(About this exercise):
In full and word for word, copy the records that follow.

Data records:
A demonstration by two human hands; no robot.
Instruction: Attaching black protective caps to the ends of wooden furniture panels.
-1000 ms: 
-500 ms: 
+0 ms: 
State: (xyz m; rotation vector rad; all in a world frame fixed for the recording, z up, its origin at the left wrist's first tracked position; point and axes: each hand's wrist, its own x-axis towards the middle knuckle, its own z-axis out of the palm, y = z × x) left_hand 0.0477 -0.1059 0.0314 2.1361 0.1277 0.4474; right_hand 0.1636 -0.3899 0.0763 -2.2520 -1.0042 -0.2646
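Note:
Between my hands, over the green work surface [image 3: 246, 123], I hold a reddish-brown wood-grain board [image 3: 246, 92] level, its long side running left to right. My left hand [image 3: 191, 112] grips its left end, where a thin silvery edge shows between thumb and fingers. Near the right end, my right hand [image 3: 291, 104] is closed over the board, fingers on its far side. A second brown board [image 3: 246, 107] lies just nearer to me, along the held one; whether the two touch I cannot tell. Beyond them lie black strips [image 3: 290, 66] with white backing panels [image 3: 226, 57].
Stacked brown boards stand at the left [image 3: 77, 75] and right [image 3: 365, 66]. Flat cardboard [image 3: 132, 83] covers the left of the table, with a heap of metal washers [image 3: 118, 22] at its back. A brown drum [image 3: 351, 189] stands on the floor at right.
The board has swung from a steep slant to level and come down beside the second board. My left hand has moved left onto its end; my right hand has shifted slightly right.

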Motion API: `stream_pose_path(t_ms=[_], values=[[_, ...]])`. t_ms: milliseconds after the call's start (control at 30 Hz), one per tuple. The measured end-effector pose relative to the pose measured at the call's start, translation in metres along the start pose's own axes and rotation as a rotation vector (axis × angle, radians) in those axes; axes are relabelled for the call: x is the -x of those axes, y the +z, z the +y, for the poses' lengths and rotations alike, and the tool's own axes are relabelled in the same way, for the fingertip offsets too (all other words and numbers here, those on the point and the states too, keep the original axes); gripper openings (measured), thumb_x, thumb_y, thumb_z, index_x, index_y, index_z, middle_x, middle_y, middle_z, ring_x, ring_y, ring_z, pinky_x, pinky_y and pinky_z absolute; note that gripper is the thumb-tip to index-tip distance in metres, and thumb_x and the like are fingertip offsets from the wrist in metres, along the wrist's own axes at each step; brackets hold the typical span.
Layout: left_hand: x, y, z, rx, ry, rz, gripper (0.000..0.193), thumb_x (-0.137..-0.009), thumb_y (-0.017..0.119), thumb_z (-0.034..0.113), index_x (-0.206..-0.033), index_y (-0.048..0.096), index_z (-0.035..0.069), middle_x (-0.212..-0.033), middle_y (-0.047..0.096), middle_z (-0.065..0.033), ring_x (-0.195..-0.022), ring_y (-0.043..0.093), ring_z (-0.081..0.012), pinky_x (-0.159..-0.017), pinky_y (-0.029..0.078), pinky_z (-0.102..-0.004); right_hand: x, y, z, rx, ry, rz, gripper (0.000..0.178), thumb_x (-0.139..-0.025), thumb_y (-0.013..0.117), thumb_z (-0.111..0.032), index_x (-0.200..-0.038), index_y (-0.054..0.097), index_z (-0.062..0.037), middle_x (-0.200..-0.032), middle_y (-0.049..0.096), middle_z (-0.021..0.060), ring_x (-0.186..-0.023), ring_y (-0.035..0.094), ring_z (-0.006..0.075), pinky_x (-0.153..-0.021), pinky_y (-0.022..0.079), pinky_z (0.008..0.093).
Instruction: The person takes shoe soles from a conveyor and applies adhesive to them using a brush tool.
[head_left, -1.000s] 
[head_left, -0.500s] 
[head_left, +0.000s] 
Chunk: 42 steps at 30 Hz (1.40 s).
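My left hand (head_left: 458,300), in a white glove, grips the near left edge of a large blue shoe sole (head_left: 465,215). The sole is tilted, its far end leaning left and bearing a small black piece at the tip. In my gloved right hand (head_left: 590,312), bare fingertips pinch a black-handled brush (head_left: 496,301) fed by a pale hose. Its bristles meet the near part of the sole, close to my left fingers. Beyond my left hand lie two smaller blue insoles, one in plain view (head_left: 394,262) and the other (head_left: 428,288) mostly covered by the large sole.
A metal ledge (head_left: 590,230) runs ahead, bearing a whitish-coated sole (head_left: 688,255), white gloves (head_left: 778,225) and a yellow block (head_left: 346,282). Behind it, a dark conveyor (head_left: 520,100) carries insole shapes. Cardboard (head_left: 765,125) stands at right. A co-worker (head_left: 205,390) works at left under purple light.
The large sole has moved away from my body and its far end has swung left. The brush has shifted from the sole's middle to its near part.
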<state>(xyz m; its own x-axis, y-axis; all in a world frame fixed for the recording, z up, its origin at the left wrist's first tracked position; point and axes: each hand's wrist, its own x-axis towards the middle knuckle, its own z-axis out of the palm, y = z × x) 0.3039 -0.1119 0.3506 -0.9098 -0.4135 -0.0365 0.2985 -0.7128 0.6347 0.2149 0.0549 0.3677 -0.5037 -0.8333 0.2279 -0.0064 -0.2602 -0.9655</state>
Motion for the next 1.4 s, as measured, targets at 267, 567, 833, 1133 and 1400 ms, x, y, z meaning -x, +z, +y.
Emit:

(Output of the exercise):
A demonstration by two human hands; no robot.
Instruction: Attaching black protective caps to the ends of wooden furniture panels.
-1000 ms: 
-500 ms: 
+0 ms: 
State: (xyz m; rotation vector rad; all in a world frame fixed for the recording, z up, its origin at the left wrist's first tracked position; point and axes: each hand's wrist, its own x-axis towards the middle knuckle, its own z-axis out of the palm, y = z × x) left_hand 0.0477 -0.1059 0.0314 2.1361 0.1277 0.4474; right_hand 0.1636 -0.3899 0.0763 -2.2520 -1.0042 -0.2646
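Note:
Between my hands, over the green work surface [image 3: 246, 123], I hold a reddish-brown wood-grain board [image 3: 246, 92] level, its long side running left to right. My left hand [image 3: 191, 112] grips its left end, where a thin silvery edge shows between thumb and fingers. Near the right end, my right hand [image 3: 291, 104] is closed over the board, fingers on its far side. A second brown board [image 3: 246, 107] lies just nearer to me, along the held one; whether the two touch I cannot tell. Beyond them lie black strips [image 3: 290, 66] with white backing panels [image 3: 226, 57].
Stacked brown boards stand at the left [image 3: 77, 75] and right [image 3: 365, 66]. Flat cardboard [image 3: 132, 83] covers the left of the table, with a heap of metal washers [image 3: 118, 22] at its back. A brown drum [image 3: 351, 189] stands on the floor at right.
The board has swung from a steep slant to level and come down beside the second board. My left hand has moved left onto its end; my right hand has shifted slightly right.
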
Motion API: `stream_pose_path(t_ms=[_], values=[[_, ...]])`. t_ms: milliseconds after the call's start (control at 30 Hz), one per tuple. The measured end-effector pose relative to the pose measured at the call's start, translation in metres along the start pose's own axes and rotation as a rotation vector (axis × angle, radians) in those axes; axes are relabelled for the call: x is the -x of those axes, y the +z, z the +y, for the poses' lengths and rotations alike, and the tool's own axes are relabelled in the same way, for the fingertip offsets too (all other words and numbers here, those on the point and the states too, keep the original axes); gripper openings (measured), thumb_x, thumb_y, thumb_z, index_x, index_y, index_z, middle_x, middle_y, middle_z, ring_x, ring_y, ring_z, pinky_x, pinky_y and pinky_z absolute; note that gripper is the thumb-tip to index-tip distance in metres, and thumb_x and the like are fingertip offsets from the wrist in metres, along the wrist's own axes at each step; brackets hold the typical span.
Layout: left_hand: x, y, z, rx, ry, rz, gripper (0.000..0.193), thumb_x (-0.137..-0.009), thumb_y (-0.017..0.119), thumb_z (-0.034..0.113), index_x (-0.206..-0.033), index_y (-0.048..0.096), index_z (-0.035..0.069), middle_x (-0.212..-0.033), middle_y (-0.047..0.096), middle_z (-0.065..0.033), ring_x (-0.195..-0.022), ring_y (-0.043..0.093), ring_z (-0.081..0.012), pinky_x (-0.159..-0.017), pinky_y (-0.029..0.078), pinky_z (-0.102..-0.004); right_hand: x, y, z, rx, ry, rz, gripper (0.000..0.178), thumb_x (-0.139..-0.025), thumb_y (-0.013..0.117), thumb_z (-0.111..0.032), index_x (-0.200..-0.038), index_y (-0.054..0.097), index_z (-0.062..0.037), middle_x (-0.200..-0.032), middle_y (-0.049..0.096), middle_z (-0.021..0.060), ring_x (-0.186..-0.023), ring_y (-0.035..0.094), ring_z (-0.006..0.075), pinky_x (-0.153..-0.021), pinky_y (-0.022..0.079), pinky_z (0.008..0.093).
Instruction: The person takes shoe soles from a conveyor and applies adhesive to them using a brush tool.
[head_left, -1.000s] 
[head_left, -0.500s] 
[head_left, +0.000s] 
Chunk: 42 steps at 30 Hz (1.40 s).
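My left hand (head_left: 458,300), in a white glove, grips the near left edge of a large blue shoe sole (head_left: 465,215). The sole is tilted, its far end leaning left and bearing a small black piece at the tip. In my gloved right hand (head_left: 590,312), bare fingertips pinch a black-handled brush (head_left: 496,301) fed by a pale hose. Its bristles meet the near part of the sole, close to my left fingers. Beyond my left hand lie two smaller blue insoles, one in plain view (head_left: 394,262) and the other (head_left: 428,288) mostly covered by the large sole.
A metal ledge (head_left: 590,230) runs ahead, bearing a whitish-coated sole (head_left: 688,255), white gloves (head_left: 778,225) and a yellow block (head_left: 346,282). Behind it, a dark conveyor (head_left: 520,100) carries insole shapes. Cardboard (head_left: 765,125) stands at right. A co-worker (head_left: 205,390) works at left under purple light.
The large sole has moved away from my body and its far end has swung left. The brush has shifted from the sole's middle to its near part.
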<state>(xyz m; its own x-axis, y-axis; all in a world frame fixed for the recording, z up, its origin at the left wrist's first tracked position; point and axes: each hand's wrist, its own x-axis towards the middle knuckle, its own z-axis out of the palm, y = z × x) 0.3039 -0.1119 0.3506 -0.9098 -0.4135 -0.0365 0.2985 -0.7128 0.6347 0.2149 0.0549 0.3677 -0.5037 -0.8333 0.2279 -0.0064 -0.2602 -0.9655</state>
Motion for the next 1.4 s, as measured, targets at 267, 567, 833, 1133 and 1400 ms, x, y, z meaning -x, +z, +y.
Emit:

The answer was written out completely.